Write out exactly the lines of the entries below from the one holding "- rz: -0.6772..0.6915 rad" to the one holding "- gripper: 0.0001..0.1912", inclusive, and leave out all other lines.

> **Entries supplied**:
--------
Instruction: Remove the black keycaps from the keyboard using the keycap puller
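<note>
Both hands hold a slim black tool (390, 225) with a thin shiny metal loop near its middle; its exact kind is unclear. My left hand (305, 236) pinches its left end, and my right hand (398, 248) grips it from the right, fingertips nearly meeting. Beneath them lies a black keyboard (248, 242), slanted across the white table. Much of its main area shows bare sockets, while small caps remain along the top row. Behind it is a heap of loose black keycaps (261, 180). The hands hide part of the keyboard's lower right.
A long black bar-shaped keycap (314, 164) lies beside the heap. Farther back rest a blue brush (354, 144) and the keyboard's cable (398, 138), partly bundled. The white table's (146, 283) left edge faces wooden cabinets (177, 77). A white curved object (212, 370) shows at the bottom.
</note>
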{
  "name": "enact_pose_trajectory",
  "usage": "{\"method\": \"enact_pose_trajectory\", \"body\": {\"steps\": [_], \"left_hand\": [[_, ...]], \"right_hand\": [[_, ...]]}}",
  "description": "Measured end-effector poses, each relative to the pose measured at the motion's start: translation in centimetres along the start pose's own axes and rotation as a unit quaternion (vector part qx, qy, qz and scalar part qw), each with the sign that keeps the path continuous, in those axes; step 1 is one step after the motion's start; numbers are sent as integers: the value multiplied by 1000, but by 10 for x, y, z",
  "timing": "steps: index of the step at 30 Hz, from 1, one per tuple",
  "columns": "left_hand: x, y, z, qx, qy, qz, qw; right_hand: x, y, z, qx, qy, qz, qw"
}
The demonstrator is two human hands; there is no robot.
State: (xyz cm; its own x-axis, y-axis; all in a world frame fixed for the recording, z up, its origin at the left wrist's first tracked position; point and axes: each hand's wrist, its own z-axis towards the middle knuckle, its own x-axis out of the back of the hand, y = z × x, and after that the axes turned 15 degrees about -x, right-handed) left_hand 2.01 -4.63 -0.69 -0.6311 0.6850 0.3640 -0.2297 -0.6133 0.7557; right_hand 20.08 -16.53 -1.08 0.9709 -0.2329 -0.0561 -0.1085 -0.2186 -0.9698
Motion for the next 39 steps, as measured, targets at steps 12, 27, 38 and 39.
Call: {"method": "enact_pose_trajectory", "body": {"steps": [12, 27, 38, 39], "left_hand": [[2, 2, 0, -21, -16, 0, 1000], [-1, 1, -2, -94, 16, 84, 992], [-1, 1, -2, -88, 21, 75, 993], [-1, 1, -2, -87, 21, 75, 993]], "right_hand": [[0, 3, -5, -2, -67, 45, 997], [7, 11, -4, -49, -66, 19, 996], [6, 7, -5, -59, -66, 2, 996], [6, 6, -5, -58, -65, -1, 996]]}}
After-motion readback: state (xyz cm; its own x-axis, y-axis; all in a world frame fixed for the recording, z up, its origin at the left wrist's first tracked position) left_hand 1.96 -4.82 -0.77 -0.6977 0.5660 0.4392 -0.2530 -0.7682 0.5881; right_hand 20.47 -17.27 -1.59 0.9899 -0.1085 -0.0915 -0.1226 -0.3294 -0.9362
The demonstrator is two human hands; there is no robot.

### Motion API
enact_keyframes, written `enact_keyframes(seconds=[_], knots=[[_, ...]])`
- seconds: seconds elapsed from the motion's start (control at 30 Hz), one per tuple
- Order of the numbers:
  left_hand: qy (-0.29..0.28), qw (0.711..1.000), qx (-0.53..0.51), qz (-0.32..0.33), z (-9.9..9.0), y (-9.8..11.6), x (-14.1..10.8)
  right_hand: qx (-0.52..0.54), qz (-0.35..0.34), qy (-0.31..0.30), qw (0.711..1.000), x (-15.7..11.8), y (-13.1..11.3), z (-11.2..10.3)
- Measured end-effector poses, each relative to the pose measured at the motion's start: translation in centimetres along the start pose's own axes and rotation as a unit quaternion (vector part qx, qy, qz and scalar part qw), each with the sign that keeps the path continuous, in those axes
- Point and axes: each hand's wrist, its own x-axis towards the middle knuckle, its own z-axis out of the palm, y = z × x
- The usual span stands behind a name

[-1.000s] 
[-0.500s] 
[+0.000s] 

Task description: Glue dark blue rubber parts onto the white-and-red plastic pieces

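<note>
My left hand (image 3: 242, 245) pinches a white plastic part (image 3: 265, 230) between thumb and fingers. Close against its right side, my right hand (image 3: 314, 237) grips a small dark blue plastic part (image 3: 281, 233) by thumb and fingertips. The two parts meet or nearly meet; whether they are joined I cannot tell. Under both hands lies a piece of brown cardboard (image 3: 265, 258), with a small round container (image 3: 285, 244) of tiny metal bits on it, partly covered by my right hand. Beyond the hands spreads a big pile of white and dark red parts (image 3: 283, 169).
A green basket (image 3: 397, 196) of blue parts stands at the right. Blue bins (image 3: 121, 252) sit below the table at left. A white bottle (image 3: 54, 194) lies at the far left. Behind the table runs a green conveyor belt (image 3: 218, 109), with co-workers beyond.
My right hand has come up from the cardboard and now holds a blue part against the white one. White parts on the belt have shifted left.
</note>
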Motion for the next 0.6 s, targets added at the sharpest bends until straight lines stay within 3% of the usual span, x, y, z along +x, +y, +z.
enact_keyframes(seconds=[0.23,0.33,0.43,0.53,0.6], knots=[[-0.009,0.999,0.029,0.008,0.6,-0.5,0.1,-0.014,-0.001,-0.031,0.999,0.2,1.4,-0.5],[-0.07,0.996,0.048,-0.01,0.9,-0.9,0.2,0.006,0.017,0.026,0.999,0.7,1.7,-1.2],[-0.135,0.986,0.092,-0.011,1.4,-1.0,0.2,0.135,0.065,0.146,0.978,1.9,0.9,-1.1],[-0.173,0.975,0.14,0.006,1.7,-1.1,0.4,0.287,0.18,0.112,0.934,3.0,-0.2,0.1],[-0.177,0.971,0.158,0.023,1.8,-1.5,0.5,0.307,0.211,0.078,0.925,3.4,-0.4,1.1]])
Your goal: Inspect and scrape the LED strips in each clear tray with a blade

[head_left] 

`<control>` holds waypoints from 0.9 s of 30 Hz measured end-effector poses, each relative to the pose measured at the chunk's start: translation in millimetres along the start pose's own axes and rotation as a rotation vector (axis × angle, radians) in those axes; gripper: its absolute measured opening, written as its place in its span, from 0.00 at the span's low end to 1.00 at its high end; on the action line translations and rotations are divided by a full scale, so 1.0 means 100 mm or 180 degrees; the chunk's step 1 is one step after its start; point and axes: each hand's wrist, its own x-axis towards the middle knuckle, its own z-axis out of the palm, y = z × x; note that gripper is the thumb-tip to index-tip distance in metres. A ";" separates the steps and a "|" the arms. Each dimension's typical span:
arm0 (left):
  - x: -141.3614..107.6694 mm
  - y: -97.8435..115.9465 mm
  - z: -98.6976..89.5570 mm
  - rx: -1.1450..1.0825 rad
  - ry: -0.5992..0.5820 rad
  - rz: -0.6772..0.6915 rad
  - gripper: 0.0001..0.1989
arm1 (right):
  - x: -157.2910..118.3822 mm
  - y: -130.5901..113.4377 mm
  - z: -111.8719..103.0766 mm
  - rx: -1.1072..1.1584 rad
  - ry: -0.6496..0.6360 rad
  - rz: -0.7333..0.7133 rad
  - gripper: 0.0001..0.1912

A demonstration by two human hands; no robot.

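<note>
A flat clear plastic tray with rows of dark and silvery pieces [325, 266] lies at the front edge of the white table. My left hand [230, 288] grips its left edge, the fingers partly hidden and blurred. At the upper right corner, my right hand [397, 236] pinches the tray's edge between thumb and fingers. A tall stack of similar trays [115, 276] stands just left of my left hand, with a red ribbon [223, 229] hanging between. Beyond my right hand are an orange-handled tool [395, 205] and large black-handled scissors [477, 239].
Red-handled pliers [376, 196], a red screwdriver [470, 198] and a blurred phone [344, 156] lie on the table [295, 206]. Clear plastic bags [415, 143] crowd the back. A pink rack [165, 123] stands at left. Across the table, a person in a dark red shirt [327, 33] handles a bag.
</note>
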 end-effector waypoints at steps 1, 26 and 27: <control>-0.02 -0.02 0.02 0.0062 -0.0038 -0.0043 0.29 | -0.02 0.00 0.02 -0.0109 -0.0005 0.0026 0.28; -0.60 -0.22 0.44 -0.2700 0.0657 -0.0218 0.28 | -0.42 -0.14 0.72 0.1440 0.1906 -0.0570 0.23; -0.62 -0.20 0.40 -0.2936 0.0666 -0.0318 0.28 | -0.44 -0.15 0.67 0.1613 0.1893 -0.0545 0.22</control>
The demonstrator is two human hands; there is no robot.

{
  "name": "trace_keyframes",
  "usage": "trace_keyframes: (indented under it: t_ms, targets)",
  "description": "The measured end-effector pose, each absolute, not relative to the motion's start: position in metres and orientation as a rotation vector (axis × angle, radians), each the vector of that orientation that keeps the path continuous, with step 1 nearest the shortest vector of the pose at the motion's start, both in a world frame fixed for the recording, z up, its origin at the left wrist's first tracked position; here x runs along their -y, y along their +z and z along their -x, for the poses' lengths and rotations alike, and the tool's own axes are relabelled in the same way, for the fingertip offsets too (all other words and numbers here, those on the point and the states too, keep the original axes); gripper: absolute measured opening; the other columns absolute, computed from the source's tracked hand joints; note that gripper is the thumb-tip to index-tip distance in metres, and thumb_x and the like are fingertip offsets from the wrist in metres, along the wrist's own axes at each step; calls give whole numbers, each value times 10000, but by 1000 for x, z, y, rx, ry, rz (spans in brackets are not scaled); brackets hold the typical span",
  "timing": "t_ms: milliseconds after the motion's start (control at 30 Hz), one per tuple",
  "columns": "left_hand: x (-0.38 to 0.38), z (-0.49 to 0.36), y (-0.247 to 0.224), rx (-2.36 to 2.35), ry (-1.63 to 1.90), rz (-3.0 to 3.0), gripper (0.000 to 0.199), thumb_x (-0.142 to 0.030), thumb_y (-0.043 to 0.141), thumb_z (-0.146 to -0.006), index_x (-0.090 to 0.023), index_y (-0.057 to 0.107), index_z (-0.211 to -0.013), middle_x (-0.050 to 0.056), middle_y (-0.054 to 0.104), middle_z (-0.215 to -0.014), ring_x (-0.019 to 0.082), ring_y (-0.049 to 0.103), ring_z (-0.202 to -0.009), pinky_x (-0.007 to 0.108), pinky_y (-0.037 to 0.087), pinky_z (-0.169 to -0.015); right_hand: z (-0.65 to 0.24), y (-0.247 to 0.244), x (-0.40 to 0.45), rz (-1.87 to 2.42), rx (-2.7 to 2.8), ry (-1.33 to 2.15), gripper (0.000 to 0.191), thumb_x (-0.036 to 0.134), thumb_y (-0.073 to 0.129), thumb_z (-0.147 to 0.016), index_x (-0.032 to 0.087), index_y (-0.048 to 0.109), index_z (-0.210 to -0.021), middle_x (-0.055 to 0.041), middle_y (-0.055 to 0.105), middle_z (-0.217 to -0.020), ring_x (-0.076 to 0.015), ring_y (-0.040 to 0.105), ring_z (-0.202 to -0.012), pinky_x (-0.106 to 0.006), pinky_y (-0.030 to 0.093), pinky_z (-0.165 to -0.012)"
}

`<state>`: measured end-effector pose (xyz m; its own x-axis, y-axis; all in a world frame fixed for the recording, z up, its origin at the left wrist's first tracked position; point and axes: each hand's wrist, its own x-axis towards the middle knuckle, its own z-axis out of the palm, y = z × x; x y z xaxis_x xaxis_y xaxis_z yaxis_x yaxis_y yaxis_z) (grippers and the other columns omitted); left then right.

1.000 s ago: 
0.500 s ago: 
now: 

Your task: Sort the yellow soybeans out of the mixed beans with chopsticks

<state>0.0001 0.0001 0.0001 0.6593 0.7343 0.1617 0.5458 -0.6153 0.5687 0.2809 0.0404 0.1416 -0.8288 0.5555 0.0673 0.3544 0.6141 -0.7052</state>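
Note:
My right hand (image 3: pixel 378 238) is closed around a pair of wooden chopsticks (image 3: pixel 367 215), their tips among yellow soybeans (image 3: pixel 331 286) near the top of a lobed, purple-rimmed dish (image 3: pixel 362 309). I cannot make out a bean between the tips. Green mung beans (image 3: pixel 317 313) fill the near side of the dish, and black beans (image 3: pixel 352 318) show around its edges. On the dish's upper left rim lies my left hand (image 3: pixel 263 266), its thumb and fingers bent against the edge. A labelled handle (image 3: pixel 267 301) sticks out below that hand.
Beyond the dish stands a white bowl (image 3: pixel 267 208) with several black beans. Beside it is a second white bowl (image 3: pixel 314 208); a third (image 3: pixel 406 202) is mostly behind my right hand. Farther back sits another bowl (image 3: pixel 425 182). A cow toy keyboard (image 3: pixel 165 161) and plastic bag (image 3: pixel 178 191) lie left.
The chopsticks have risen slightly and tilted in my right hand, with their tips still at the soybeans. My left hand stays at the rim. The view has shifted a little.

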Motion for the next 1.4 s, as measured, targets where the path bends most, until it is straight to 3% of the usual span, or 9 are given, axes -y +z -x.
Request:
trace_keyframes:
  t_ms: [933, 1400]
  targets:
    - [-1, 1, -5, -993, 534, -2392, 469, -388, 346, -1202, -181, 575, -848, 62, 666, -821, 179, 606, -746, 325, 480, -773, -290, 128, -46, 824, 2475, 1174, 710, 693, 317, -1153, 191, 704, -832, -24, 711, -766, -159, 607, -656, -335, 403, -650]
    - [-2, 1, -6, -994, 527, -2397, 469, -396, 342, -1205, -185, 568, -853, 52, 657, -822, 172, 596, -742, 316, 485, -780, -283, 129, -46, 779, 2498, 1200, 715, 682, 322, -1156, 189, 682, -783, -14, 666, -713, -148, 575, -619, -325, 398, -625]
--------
> **Problem solution**:
  - rz: -0.6772..0.6915 rad
  - gripper: 0.0001..0.1989
arm1 (right):
  - x: -157.2910..118.3822 mm
  - y: -130.5901..113.4377 mm
  - z: -111.8719..103.0766 mm
  - rx: -1.1072..1.1584 rad
  - ry: -0.6496..0.6360 rad
  - rz: -0.7333..0.7133 rad
  - gripper: 0.0001..0.1912

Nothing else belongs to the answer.